:: Problem details ::
Could you copy each line of the listing that holds "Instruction"?

:: Dataset entries ::

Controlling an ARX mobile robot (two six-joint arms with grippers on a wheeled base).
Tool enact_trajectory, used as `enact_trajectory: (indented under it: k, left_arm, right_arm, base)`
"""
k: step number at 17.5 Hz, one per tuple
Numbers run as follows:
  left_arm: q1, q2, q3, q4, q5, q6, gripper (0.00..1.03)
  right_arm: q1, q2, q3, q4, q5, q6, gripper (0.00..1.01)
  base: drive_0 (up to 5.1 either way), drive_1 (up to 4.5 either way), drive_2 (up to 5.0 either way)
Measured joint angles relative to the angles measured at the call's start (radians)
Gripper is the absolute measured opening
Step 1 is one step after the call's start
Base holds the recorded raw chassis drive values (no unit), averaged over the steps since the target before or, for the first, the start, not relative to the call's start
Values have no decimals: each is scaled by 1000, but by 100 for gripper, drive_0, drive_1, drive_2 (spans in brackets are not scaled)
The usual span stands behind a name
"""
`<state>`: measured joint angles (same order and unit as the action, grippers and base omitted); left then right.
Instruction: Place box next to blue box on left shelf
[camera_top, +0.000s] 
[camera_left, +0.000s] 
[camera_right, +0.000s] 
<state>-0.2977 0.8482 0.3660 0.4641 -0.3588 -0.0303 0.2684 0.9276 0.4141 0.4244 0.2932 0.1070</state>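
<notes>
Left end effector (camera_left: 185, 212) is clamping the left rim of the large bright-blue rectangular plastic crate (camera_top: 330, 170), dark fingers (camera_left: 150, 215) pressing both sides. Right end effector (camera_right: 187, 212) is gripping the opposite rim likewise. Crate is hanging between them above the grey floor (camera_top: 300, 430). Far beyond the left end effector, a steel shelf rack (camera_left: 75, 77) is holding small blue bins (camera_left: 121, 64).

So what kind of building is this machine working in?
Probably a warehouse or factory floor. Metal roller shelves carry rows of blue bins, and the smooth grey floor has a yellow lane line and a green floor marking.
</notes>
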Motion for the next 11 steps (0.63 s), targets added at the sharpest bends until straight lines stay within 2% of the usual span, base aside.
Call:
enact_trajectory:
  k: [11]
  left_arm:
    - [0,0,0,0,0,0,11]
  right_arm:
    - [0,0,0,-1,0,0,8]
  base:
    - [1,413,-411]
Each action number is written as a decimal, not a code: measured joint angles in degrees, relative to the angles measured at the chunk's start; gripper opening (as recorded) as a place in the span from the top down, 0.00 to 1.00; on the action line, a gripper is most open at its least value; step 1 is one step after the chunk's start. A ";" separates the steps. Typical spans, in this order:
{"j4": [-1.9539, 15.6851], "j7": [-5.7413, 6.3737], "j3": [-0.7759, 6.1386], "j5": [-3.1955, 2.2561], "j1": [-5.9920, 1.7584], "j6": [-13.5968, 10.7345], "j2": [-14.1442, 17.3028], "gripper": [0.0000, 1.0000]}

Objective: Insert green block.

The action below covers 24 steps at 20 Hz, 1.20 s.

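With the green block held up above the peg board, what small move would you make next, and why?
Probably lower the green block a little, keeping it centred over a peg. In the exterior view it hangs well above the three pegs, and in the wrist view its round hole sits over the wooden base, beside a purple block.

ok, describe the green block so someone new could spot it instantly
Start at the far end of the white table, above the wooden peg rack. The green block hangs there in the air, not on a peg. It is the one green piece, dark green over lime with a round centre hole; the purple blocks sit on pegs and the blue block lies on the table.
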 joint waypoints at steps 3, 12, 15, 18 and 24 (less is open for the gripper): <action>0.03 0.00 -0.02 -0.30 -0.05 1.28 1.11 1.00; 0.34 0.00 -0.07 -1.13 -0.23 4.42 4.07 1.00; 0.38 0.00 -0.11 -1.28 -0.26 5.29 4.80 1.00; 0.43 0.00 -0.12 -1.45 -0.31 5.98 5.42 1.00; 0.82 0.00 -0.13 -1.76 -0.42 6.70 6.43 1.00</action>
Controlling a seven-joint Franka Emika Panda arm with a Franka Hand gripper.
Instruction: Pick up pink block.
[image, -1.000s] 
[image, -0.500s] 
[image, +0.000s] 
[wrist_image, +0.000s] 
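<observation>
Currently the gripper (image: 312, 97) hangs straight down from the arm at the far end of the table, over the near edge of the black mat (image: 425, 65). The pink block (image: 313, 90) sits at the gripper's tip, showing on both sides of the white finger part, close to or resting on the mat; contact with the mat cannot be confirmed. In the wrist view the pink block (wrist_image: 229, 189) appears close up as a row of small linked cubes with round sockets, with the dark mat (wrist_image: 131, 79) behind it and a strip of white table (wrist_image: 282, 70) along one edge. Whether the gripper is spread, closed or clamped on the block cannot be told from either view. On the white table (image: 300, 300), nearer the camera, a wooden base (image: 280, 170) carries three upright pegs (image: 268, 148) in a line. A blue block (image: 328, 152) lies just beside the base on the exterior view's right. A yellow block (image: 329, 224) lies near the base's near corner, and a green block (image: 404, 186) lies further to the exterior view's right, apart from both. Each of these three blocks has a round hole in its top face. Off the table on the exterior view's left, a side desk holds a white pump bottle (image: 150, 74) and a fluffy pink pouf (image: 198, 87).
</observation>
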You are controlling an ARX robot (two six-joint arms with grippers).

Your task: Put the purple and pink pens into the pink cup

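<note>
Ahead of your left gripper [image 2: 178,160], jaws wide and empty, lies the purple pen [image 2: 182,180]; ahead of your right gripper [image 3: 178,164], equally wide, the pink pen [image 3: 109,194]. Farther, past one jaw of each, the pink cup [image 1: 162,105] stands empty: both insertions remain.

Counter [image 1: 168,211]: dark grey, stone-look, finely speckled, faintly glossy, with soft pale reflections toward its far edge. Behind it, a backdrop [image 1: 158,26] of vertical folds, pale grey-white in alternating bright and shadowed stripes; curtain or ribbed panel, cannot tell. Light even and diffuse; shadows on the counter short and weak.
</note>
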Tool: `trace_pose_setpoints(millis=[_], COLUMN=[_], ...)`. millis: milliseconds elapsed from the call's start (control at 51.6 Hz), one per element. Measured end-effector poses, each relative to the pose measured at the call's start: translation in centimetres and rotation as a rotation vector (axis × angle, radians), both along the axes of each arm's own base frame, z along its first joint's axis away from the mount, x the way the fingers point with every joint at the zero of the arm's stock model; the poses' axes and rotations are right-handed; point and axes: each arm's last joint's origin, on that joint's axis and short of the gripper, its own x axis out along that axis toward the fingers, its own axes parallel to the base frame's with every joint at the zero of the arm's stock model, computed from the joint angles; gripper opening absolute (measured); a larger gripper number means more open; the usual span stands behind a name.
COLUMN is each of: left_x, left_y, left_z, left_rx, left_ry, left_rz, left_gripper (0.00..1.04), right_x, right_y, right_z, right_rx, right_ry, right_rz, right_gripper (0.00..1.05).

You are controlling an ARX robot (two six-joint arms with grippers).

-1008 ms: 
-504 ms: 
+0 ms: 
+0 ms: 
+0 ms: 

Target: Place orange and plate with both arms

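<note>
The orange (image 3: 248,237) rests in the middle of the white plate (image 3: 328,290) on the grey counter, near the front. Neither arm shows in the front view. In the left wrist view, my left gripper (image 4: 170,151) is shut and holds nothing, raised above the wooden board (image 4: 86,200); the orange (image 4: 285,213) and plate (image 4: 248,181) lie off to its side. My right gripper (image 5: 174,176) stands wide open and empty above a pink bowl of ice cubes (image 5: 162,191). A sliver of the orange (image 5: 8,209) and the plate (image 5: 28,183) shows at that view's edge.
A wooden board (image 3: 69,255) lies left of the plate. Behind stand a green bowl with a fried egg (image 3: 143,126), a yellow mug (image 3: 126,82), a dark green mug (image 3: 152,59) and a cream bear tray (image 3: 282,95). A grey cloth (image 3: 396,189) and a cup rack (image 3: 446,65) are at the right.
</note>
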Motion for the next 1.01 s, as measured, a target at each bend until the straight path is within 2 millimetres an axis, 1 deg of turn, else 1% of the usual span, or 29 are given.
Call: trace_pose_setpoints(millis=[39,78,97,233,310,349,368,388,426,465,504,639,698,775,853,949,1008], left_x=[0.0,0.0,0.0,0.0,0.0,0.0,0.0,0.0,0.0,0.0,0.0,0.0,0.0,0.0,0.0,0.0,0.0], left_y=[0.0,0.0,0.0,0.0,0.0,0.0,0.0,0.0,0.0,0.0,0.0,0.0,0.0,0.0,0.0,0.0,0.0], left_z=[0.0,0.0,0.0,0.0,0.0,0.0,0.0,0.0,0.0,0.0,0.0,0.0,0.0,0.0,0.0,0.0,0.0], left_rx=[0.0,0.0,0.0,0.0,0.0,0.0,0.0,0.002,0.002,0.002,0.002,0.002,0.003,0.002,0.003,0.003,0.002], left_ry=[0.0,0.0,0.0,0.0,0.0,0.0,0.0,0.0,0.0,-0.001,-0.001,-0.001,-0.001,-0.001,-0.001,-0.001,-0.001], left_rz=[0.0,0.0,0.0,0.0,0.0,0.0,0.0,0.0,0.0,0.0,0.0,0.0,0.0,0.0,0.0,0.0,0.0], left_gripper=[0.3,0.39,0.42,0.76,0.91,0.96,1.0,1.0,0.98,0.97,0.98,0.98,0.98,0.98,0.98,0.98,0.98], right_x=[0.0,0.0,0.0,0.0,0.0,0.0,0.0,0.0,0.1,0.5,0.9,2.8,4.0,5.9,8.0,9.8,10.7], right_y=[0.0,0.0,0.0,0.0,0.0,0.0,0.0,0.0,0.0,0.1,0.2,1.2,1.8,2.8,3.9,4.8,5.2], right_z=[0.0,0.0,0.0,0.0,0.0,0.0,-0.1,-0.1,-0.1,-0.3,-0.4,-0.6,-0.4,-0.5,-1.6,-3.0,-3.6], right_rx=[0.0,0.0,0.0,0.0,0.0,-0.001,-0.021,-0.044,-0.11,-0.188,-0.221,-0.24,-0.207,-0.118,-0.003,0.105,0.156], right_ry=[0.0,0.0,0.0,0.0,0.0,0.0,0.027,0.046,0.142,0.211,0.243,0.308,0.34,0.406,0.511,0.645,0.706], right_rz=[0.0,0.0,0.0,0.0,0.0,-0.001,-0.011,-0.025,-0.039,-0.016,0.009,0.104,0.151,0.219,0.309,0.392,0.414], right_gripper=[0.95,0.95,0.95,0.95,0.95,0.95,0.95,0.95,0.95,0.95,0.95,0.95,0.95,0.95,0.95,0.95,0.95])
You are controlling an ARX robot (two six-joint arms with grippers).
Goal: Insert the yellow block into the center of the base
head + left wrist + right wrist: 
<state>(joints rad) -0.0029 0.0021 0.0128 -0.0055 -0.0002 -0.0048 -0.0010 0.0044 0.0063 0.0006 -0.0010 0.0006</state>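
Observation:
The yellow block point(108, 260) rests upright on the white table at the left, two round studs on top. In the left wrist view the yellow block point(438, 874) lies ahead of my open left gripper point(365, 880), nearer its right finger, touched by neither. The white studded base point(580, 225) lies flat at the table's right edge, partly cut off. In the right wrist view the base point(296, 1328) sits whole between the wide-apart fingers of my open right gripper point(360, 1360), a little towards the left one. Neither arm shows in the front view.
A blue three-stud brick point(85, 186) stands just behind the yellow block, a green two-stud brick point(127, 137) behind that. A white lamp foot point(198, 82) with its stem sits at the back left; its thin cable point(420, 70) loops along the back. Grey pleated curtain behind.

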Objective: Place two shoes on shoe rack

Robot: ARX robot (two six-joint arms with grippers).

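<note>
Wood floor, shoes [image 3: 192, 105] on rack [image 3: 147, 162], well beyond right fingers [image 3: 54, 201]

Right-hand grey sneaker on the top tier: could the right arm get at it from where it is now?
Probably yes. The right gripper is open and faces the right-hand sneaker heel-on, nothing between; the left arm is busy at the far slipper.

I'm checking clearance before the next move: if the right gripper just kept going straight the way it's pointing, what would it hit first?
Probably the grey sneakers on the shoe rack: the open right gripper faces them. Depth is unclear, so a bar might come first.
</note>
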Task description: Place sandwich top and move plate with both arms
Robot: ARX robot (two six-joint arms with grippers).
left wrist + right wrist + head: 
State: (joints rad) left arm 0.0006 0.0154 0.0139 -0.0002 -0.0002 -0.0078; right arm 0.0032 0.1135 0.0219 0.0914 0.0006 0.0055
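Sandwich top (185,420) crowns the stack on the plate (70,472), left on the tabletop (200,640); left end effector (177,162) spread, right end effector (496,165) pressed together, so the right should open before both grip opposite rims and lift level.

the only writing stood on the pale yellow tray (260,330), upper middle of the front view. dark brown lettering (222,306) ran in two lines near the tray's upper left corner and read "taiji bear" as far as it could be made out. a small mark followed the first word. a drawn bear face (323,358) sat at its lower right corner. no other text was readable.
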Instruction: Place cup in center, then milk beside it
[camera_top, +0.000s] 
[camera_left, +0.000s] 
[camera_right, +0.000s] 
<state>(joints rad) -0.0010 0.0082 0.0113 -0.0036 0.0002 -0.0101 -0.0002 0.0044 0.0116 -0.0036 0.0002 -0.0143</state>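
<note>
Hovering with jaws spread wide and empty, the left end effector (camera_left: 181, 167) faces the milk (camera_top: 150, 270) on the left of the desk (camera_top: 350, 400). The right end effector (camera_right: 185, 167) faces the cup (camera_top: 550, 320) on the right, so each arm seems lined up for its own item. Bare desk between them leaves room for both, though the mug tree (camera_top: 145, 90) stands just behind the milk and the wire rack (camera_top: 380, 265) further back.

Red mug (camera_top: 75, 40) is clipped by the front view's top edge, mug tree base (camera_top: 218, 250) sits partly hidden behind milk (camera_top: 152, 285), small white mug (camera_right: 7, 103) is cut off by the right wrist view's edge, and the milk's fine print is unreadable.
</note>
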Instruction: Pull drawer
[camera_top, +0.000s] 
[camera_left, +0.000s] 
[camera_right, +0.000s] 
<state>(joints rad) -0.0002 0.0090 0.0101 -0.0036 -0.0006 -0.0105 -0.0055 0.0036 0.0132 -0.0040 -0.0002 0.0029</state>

:: Task solution ::
Instruction: Place box next to blue box on left shelf
Instruction: Pick up pink block.
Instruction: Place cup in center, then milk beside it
Instruction: Pull drawer

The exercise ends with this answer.